__Assignment__.
Reading down the listing below, count the lines where the word "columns" shows up, then give only that count.

== Dataset content ==

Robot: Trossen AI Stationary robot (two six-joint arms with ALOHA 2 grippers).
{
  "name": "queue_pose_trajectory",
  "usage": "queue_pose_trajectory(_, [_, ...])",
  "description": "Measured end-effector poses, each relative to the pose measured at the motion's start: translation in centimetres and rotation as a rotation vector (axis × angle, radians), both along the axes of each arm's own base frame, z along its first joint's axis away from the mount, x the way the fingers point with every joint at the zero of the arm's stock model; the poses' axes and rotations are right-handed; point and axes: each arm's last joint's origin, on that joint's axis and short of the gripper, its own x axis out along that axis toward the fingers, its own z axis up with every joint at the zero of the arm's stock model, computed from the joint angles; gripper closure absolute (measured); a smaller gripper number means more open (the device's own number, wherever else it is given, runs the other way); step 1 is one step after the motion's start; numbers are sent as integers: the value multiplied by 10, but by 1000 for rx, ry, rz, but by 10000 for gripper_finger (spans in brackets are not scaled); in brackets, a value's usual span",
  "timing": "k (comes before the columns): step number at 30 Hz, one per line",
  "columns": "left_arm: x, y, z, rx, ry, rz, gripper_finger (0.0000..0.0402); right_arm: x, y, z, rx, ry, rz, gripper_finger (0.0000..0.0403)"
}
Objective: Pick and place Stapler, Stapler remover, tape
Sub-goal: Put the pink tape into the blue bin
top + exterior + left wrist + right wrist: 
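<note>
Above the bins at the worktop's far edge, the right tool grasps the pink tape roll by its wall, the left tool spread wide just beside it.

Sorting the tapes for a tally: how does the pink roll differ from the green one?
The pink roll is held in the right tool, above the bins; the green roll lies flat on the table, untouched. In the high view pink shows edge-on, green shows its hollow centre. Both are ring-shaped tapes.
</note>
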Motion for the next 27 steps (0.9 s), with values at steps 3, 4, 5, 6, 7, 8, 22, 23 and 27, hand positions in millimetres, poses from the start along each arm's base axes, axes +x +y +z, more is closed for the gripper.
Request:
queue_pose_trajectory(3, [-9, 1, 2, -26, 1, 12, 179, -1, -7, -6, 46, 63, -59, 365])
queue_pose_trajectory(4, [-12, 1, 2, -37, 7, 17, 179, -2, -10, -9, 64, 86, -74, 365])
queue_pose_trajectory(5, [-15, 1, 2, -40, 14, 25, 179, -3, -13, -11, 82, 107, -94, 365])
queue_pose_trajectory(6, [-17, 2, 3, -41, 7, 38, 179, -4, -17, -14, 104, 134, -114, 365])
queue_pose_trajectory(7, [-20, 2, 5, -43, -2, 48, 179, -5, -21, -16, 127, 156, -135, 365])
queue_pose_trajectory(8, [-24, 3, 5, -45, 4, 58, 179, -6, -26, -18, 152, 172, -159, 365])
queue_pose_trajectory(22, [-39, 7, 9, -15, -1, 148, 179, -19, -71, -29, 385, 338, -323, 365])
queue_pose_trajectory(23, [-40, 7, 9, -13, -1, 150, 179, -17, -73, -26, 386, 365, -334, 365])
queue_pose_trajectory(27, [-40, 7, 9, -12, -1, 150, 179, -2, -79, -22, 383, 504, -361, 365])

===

__Answer to this task__.
2